§ Try it: List all lines of the data containing the word "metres".

• • • • • • •

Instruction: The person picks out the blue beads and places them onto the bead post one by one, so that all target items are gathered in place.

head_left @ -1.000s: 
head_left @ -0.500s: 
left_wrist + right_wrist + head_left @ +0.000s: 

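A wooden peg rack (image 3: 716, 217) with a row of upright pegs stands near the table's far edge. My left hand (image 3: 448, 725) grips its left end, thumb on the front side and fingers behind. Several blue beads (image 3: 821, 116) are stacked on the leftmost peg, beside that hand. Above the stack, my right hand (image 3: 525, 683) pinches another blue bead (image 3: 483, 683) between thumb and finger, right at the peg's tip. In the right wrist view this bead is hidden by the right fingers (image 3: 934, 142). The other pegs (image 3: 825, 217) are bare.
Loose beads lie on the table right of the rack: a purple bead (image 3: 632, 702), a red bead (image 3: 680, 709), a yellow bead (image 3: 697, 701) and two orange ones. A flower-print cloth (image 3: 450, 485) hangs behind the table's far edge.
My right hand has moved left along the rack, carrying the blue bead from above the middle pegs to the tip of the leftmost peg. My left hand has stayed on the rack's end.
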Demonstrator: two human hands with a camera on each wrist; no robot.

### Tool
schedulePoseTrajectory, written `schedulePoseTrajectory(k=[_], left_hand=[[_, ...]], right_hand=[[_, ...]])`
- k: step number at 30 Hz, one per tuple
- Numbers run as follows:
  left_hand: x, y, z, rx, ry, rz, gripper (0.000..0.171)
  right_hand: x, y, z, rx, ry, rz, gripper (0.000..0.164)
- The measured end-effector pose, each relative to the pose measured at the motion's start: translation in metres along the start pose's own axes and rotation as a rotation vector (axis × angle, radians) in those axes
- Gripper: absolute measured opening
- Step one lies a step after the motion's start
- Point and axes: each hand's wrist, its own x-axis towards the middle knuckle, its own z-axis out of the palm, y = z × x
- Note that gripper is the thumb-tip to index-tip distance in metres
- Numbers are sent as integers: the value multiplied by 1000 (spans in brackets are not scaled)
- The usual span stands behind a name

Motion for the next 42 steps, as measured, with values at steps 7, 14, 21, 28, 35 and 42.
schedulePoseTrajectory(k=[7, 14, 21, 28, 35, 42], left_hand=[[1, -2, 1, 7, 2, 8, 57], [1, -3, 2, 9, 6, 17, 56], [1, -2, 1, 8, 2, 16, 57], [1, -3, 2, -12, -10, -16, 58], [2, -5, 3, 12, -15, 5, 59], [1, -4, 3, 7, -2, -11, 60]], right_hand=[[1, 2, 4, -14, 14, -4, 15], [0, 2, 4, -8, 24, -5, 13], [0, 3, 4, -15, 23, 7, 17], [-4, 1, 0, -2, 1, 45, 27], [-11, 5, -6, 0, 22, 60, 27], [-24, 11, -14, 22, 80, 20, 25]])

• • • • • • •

§ Expected answer:
- The measured end-effector pose, each relative to the pose measured at the motion's start: translation in metres along the start pose's own axes and rotation as a rotation vector (axis × angle, radians) in those axes
- Note that gripper is the thumb-tip to index-tip distance in metres

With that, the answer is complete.